▸ **WHAT TO PRODUCE**:
I'd like the data beneath this line reproduced exactly, without any of its images.

▸ **SUPPLIED INFORMATION**:
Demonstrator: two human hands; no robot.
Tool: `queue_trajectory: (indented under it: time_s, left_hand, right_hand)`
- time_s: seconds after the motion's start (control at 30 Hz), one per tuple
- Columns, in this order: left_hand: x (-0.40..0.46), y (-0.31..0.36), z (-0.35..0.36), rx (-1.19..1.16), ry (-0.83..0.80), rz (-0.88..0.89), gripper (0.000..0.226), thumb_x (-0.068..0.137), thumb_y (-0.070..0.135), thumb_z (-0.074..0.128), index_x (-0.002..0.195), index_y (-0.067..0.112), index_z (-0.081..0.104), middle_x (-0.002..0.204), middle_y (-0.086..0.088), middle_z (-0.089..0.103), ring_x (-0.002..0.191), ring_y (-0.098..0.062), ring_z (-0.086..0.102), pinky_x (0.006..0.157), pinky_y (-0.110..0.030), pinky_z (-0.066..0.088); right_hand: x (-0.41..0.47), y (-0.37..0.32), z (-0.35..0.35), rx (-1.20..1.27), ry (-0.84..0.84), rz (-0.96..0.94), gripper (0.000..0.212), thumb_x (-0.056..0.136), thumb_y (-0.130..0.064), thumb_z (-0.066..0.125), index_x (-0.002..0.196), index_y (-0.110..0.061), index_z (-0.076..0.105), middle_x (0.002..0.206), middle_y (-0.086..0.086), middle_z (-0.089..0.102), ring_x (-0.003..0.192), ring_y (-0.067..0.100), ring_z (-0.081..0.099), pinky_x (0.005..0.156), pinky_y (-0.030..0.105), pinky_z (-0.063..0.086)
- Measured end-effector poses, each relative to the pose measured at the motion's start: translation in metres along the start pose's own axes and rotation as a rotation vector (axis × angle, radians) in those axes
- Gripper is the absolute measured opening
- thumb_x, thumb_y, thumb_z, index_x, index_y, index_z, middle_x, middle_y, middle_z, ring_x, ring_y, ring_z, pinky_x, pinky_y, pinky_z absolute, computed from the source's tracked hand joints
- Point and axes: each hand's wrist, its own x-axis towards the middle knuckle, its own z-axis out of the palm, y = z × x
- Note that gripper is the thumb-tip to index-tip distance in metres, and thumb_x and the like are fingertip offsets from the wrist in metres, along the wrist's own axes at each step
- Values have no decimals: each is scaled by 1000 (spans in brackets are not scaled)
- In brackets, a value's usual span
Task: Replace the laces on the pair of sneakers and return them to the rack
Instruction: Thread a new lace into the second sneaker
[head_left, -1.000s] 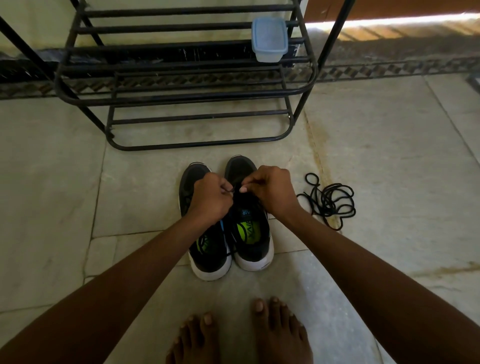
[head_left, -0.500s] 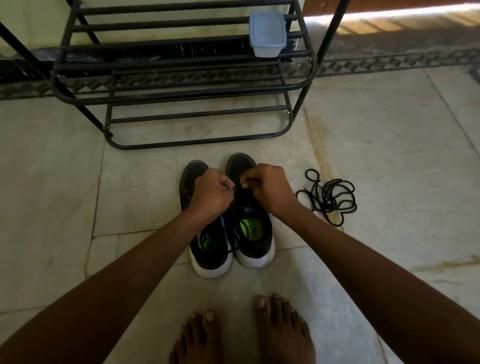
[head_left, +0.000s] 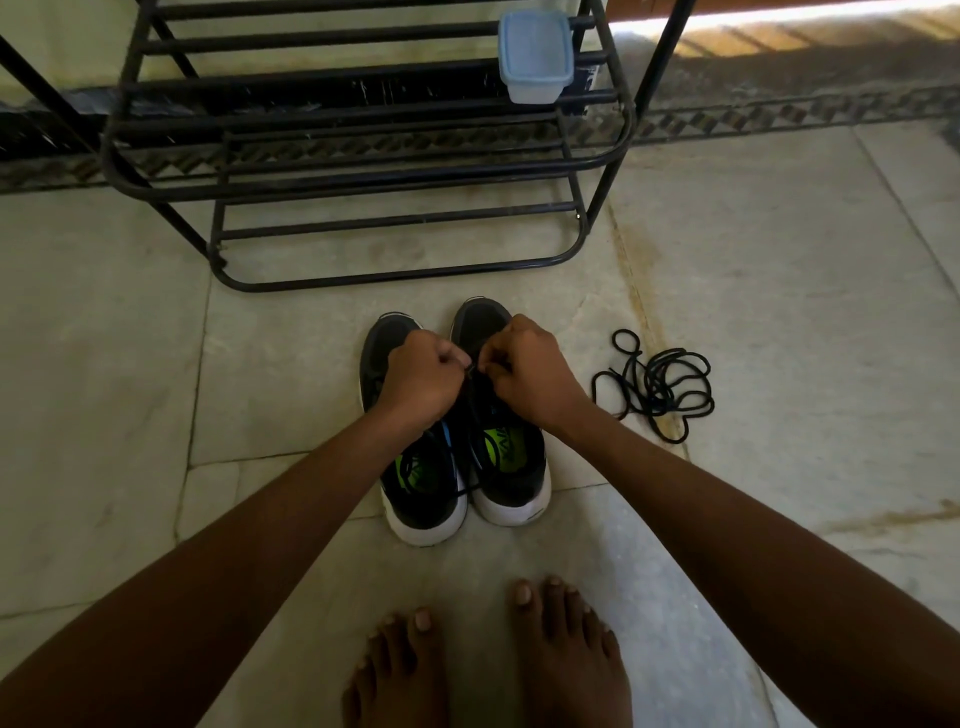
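Two black sneakers with white soles and green insoles stand side by side on the floor, toes toward the rack: the left sneaker (head_left: 415, 488) and the right sneaker (head_left: 511, 467). My left hand (head_left: 423, 382) and my right hand (head_left: 530, 371) meet over the right sneaker's tongue, each pinching a thin black lace end (head_left: 471, 370). A loose black lace (head_left: 657, 384) lies coiled on the floor to the right of the shoes. The black metal shoe rack (head_left: 363, 171) stands just beyond the sneakers.
A pale blue lidded plastic box (head_left: 535, 54) sits on an upper rack shelf at the right. My bare feet (head_left: 488, 660) rest on the stone floor near the bottom edge. A patterned tile border runs behind the rack.
My hands have drawn closer together over the right sneaker, fingertips now nearly touching. The view has tilted slightly; the shoes and the loose lace have not moved.
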Motion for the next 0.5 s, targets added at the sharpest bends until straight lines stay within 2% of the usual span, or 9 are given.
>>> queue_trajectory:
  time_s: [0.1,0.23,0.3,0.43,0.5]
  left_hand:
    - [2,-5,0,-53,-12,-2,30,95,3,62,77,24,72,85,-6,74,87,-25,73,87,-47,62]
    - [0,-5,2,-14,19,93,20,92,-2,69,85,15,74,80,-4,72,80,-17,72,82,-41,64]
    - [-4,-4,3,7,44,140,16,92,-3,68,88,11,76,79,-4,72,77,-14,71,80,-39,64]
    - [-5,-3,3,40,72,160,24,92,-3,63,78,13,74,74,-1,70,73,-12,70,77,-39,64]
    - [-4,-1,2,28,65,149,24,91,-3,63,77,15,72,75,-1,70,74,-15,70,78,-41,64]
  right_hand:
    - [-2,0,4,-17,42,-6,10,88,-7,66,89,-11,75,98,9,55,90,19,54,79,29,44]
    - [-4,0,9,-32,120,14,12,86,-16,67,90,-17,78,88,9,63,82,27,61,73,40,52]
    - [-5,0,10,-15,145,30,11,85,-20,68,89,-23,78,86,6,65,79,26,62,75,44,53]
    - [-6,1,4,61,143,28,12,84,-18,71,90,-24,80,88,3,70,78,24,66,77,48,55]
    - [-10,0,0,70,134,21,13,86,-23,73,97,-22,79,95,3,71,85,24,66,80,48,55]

▸ **SOLUTION TO THIS TASK**:
Demonstrator: two human hands; no robot.
Tool: `queue_trajectory: (indented under it: time_s, left_hand, right_hand)`
- time_s: seconds after the motion's start (control at 30 Hz), one per tuple
- Columns, in this order: left_hand: x (-0.40..0.46), y (-0.31..0.36), z (-0.35..0.36), rx (-1.19..1.16), ry (-0.83..0.80), rz (-0.88..0.89), gripper (0.000..0.226), thumb_x (-0.068..0.137), thumb_y (-0.070..0.135), thumb_z (-0.074..0.128), index_x (-0.002..0.195), index_y (-0.067..0.112), index_z (-0.081..0.104), middle_x (-0.002..0.204), middle_y (-0.086..0.088), middle_z (-0.089..0.103), ring_x (-0.002..0.191), ring_y (-0.098..0.062), ring_z (-0.086..0.102), pinky_x (0.006..0.157), pinky_y (-0.110..0.030), pinky_z (-0.066..0.088); right_hand: x (-0.41..0.47), y (-0.37..0.32), z (-0.35..0.35), rx (-1.20..1.27), ry (-0.84..0.84), rz (-0.96..0.94), gripper (0.000..0.212), thumb_x (-0.056..0.136), thumb_y (-0.130..0.064), thumb_z (-0.066..0.125), index_x (-0.002..0.196), index_y (-0.110..0.061), index_z (-0.076..0.105), middle_x (0.002..0.206), middle_y (-0.086..0.086), middle_z (-0.089..0.102), ring_x (-0.003..0.192), ring_y (-0.067..0.100), ring_z (-0.081..0.099), pinky_x (0.005..0.156), pinky_y (-0.030..0.105), pinky_z (-0.063..0.086)
- Measured end-effector poses, each relative to the pose measured at the motion's start: translation in metres along the start pose's own axes and rotation as a rotation vector (axis × angle, radians) in those axes
- Gripper is the absolute measured opening
- thumb_x, thumb_y, thumb_z, index_x, index_y, index_z, middle_x, middle_y, middle_z, ring_x, ring_y, ring_z, pinky_x, pinky_y, pinky_z absolute, computed from the source's tracked hand joints
- Point and axes: each hand's wrist, its own x-axis towards the middle knuckle, its own z-axis out of the palm, y = z × x
- Note that gripper is the thumb-tip to index-tip distance in metres, and thumb_x and the like are fingertip offsets from the wrist in metres, along the wrist's own axes at each step
- Values have no decimals: each is scaled by 1000 (spans in brackets are not scaled)
- In brackets, a value's usual span
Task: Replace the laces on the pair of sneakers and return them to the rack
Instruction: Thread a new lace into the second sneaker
[head_left, -1.000s] 
[head_left, -0.500s] 
[head_left, +0.000s] 
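Two black sneakers with white soles and green insoles stand side by side on the floor, toes toward the rack: the left sneaker (head_left: 415, 488) and the right sneaker (head_left: 511, 467). My left hand (head_left: 423, 382) and my right hand (head_left: 530, 371) meet over the right sneaker's tongue, each pinching a thin black lace end (head_left: 471, 370). A loose black lace (head_left: 657, 384) lies coiled on the floor to the right of the shoes. The black metal shoe rack (head_left: 363, 171) stands just beyond the sneakers.
A pale blue lidded plastic box (head_left: 535, 54) sits on an upper rack shelf at the right. My bare feet (head_left: 488, 660) rest on the stone floor near the bottom edge. A patterned tile border runs behind the rack.
My hands have drawn closer together over the right sneaker, fingertips now nearly touching. The view has tilted slightly; the shoes and the loose lace have not moved.
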Motion for the next 0.5 s, targets added at the sharpest bends until straight lines stay within 2% of the usual span, or 9 are given.
>>> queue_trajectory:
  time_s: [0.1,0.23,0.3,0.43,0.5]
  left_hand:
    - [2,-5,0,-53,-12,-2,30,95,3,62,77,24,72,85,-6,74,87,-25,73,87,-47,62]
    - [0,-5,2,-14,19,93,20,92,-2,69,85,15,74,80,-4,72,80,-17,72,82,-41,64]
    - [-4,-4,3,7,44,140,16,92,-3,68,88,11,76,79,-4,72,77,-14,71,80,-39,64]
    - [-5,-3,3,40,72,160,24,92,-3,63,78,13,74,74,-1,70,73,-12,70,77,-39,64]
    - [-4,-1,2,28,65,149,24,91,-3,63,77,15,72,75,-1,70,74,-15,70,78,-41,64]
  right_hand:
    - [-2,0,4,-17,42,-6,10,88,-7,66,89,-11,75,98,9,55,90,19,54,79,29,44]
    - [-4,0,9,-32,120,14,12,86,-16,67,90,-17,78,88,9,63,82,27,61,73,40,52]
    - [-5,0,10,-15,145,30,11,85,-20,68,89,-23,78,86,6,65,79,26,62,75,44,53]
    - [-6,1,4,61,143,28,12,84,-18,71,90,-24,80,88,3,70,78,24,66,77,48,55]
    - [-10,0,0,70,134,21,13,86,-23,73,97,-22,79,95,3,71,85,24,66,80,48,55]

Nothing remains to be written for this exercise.